What is being asked: Type the data below again exactly. Omit all pictures.

** Opening Data below block **

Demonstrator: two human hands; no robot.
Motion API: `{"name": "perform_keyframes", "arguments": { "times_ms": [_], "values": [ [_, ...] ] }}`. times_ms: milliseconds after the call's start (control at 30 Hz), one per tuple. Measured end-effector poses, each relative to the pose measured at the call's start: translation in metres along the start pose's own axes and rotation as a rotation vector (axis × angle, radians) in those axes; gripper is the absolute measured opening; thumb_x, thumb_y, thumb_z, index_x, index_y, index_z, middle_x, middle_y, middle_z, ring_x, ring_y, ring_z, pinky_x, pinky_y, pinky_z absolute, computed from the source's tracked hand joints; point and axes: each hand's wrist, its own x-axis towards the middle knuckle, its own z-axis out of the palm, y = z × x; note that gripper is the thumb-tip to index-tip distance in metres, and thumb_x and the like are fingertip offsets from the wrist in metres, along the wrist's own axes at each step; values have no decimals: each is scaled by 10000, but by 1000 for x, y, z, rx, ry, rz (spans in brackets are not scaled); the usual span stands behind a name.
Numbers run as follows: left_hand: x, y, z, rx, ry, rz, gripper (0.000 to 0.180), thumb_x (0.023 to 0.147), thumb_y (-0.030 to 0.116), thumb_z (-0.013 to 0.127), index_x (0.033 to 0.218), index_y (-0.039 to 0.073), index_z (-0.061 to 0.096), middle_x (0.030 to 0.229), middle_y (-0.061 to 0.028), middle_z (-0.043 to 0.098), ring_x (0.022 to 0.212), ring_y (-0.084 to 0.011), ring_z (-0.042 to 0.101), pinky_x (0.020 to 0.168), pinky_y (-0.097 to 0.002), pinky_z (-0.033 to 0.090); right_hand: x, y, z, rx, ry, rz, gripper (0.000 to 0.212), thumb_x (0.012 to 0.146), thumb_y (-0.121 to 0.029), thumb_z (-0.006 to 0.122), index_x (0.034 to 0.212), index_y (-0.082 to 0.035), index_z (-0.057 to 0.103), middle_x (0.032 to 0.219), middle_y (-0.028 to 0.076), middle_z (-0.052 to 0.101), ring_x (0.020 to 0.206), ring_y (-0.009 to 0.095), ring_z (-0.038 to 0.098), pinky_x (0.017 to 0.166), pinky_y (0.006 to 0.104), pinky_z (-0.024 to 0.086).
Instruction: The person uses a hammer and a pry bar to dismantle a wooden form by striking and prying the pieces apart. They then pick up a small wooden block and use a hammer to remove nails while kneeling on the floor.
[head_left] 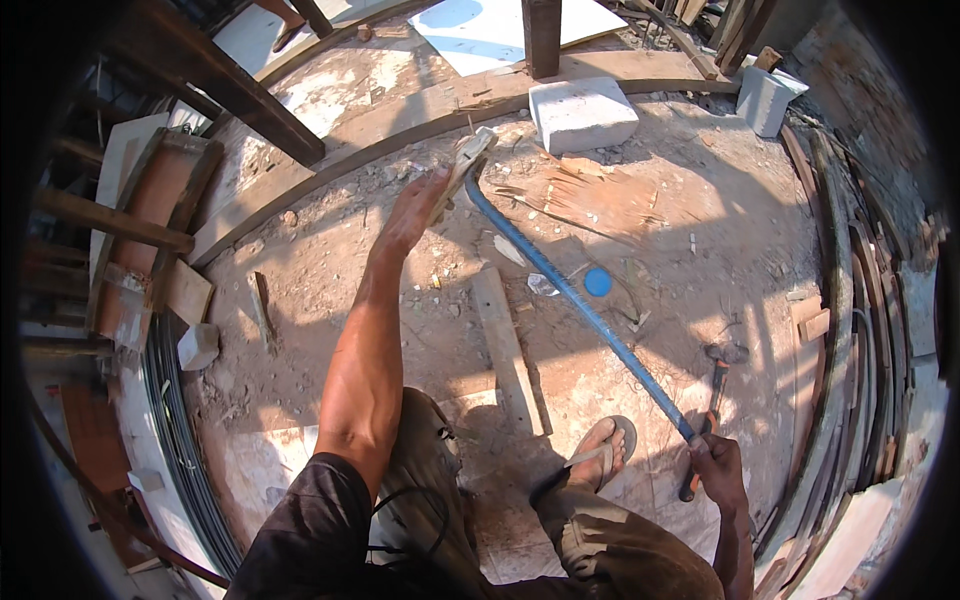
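Note:
My left hand (412,212), arm stretched forward, is closed around a short piece of wood (465,165). A long blue crowbar (600,320) slants across the middle, its bent far end against or right beside that wood; whether they touch I cannot tell. My right hand (718,468) grips the crowbar's near end, low on the right. Just beyond that hand a hammer (718,385) with a black and orange handle lies on the ground. A round blue disc (597,282) rests in the dirt to the right of the bar.
A loose plank (508,350) lies ahead of my feet. A white block (583,113) sits by the curved far beam (400,135); a dark post (541,40) rises behind. Timber strips (845,250) are piled along the right, and dark rods (165,400) lie on the left.

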Motion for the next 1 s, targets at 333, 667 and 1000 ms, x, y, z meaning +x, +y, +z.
{"name": "perform_keyframes", "arguments": {
  "times_ms": [333,667,1000],
  "values": [
    [-2,6,-25,-12,-1,-50,853,925,773,495,1306,21,625,1094,-128,662,994,-235,593,923,-386,463,14,4,10,-7,26,0,484,1003,-313,654,633,-63,468,568,-61,411,580,57,349,788,300,422],
    [0,2,-28,-58,-68,-50,893,939,773,467,1370,1,589,1145,-147,653,1023,-234,599,955,-392,453,23,11,13,-61,75,-149,538,992,-378,646,622,-37,452,548,-18,342,604,81,324,1230,464,195],
    [-12,28,7,-498,-167,-67,580,950,565,634,1227,59,583,872,-77,655,633,-154,647,526,-280,499,14,-4,41,132,47,-35,509,1003,-427,645,652,-93,491,597,-64,428,526,56,388,495,290,306]
  ]
}}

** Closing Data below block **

Answer box:
Demonstrator: two human hands; no robot.
Motion API: `{"name": "perform_keyframes", "arguments": { "times_ms": [_], "values": [ [_, ...] ] }}`. times_ms: milliseconds after the call's start (control at 30 Hz), one per tuple. Measured end-effector poses, each relative to the pose measured at the call's start: translation in metres along the start pose's own axes and rotation as a rotation vector (axis × angle, radians) in those axes; gripper is the absolute measured opening; thumb_x, thumb_y, thumb_z, index_x, index_y, index_z, middle_x, middle_y, middle_z, ring_x, ring_y, ring_z, pinky_x, pinky_y, pinky_z absolute, computed from the source's tracked hand joints; point and axes: each hand's wrist, its own x-axis towards the middle knuckle, its own z-axis out of the palm, y = z × x; note that gripper is the thumb-tip to index-tip distance in metres, and thumb_x and the like are fingertip offsets from the wrist in metres, along the wrist's own axes at each step; values have no decimals: each is scaled by 10000, but by 1000 for x, y, z, rx, ry, rz (spans in brackets are not scaled); the usual span stands behind a name.
Numbers run as follows: left_hand: x, y, z, rx, ry, rz, gripper (0.000 to 0.180), thumb_x (0.023 to 0.147), thumb_y (-0.030 to 0.116), thumb_z (-0.013 to 0.127), index_x (0.033 to 0.218), index_y (-0.039 to 0.073), index_z (-0.061 to 0.096), middle_x (0.030 to 0.229), middle_y (-0.061 to 0.028), middle_z (-0.043 to 0.098), ring_x (0.022 to 0.212), ring_y (-0.084 to 0.011), ring_z (-0.042 to 0.101), pinky_x (0.020 to 0.168), pinky_y (-0.097 to 0.002), pinky_z (-0.033 to 0.090); right_hand: x, y, z, rx, ry, rz, gripper (0.000 to 0.212), thumb_x (0.012 to 0.146), thumb_y (-0.121 to 0.029), thumb_z (-0.006 to 0.122), index_x (0.034 to 0.212), index_y (-0.082 to 0.035), index_z (-0.057 to 0.103), middle_x (0.032 to 0.219), middle_y (-0.028 to 0.076), middle_z (-0.052 to 0.101), ring_x (0.020 to 0.206), ring_y (-0.009 to 0.095), ring_z (-0.038 to 0.098), pinky_x (0.017 to 0.166), pinky_y (0.006 to 0.104), pinky_z (-0.024 to 0.086).
Instruction: The person uses a hammer and a pry bar to dismantle a wooden form by striking and prying the pieces apart. They then pick up a small wooden block and use a hammer to remove nails while kneeling on the floor.
[head_left] 
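Note:
My left hand (412,212), arm stretched forward, is closed around a short piece of wood (465,165). A long blue crowbar (600,320) slants across the middle, its bent far end against or right beside that wood; whether they touch I cannot tell. My right hand (718,468) grips the crowbar's near end, low on the right. Just beyond that hand a hammer (718,385) with a black and orange handle lies on the ground. A round blue disc (597,282) rests in the dirt to the right of the bar.
A loose plank (508,350) lies ahead of my feet. A white block (583,113) sits by the curved far beam (400,135); a dark post (541,40) rises behind. Timber strips (845,250) are piled along the right, and dark rods (165,400) lie on the left.
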
Motion for the next 1 s, targets at 333, 667 and 1000 ms, x, y, z meaning +x, +y, +z.
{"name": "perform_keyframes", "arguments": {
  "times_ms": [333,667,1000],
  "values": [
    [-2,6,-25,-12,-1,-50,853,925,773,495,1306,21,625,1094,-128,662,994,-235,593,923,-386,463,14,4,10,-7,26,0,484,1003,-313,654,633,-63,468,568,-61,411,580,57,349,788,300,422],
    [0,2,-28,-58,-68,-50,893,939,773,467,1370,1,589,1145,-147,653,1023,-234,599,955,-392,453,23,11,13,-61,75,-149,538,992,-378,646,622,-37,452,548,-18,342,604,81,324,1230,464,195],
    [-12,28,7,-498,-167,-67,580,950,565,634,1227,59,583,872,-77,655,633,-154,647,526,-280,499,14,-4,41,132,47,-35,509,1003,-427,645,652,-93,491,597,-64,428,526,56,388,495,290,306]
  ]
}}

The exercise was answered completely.